Picking out the voices that were talking to me was a challenge amongst the commotion of the situation. In all this organized chaos I was impressed and surprised at how these people were treating me. The surgeon looked me in the eye and introduced himself.

In all this havoc there was a sense of dignity.

There was Dr. Doom looking straight at me telling me that it was going to be O.K. There was someone who put oxygen over my mouth telling me to breath deep, which I was happy to oblige. And as we rolled into the surgery room I picked out a voice telling me that they needed my help transferring me from the bed to the operating table- which surprised me that I had to do anything physical with so many people around. But the best voice was that of my midwife that told me that my baby’s heart beat was 120 and it was going to be all right, for that was the last thing I heard before the anesthesia kicked in.

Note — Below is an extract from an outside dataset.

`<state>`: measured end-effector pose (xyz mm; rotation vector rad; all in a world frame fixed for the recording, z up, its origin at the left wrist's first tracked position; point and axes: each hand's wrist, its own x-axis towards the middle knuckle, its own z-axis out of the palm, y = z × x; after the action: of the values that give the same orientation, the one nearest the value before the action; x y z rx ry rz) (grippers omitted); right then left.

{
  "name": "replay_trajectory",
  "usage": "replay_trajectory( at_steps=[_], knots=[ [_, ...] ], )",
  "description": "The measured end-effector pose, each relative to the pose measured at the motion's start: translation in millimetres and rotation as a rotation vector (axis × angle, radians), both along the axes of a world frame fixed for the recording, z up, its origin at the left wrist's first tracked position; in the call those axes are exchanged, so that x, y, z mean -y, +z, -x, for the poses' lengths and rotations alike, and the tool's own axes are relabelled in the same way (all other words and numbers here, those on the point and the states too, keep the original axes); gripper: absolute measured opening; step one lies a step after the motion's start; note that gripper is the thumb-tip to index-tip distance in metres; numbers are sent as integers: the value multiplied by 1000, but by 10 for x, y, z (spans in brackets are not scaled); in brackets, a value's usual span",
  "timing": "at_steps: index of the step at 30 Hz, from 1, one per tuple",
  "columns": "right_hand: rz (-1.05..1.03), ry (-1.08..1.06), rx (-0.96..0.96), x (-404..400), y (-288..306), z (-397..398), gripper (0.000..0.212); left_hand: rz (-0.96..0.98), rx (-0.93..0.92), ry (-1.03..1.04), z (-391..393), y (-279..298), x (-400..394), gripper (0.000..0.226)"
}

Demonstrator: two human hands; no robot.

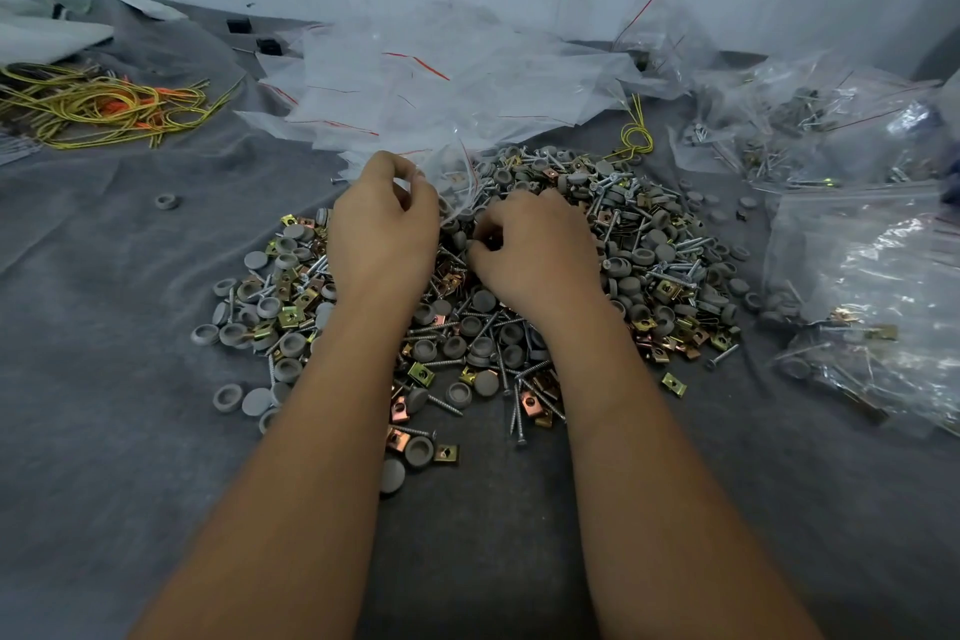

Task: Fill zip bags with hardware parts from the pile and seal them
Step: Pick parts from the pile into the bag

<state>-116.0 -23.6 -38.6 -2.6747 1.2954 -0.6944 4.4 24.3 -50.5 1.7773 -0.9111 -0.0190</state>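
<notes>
A broad pile of hardware parts (649,270) lies on the grey cloth: grey round caps, silver screws and brass-coloured clips. My left hand (382,229) hovers over the pile's far left side and pinches the rim of a clear zip bag (452,182) with a red seal line. My right hand (535,250) sits on top of the pile just right of it, fingers curled around small parts; what it holds is hidden under the fingers.
A heap of empty zip bags (431,83) lies behind the pile against the wall. Filled bags (872,286) are stacked at the right edge. Yellow and orange ties (104,107) lie at far left. A loose grey cap (167,201) sits alone on the cloth (119,327).
</notes>
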Motion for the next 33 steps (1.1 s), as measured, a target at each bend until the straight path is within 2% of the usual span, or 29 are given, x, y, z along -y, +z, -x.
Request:
replay_trajectory(
  at_steps=[10, 12, 15, 18, 20, 23, 28, 33],
  knots=[
    [84, -33, 18, 9, 20, -18, 27, 14, -24, -22, 0, 2, -1, 4],
    [86, -49, 126, 7, 30, -24, 26, 20, -30, -23, -3, 2, -2, 4],
    [50, -68, 404, 1, 34, -25, 21, 35, -34, -45, 0, 3, -3, 5],
    [42, 0, 634, -15, 44, -32, 14, 30, -10, -82, 2, 4, 0, 6],
    [41, 60, 704, -25, 45, -45, 12, 19, 12, -99, 6, 4, 3, 6],
    [32, 96, 689, -13, 13, -64, 11, 18, 20, -129, 14, 7, 5, 6],
    [94, 52, 558, 22, -34, -64, 14, 94, 2, -248, 44, 16, 15, 7],
    [33, 7, 472, 30, -18, -44, 16, 136, -4, -329, 87, 29, -1, 9]
  ],
)
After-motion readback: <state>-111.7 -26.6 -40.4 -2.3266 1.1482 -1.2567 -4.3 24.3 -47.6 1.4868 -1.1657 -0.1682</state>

From a fog I awoke. From the beginning of my turmoil till the time I woke up from surgery was 10-15 minutes total, but that space between rooms held a lifetime of details.

At the far side of the room I saw my baby boy being weighed by a nurse. ‘Hmph’, I thought, ‘so that’s what you look like’. I immediately could feel the pain in my lower abdomen from my surgery, and there in the room besides me was Andy, my mom and my step dad. Looking around feeling lethargic and groggy I knew that my boy was in good hands. I need not worry anymore.

Boy was I thankful. Thankful and blessed for all those that surrounded me and took care of me. Dr. Doom was Dr. Awesome. The nurses, midwife, surgeon, and staff kicked ass! I couldn’t believe that this all happened, and so fast! A quick ending to a long pregnancy- but at long last there I was looking at my boy, Weston Carlton See.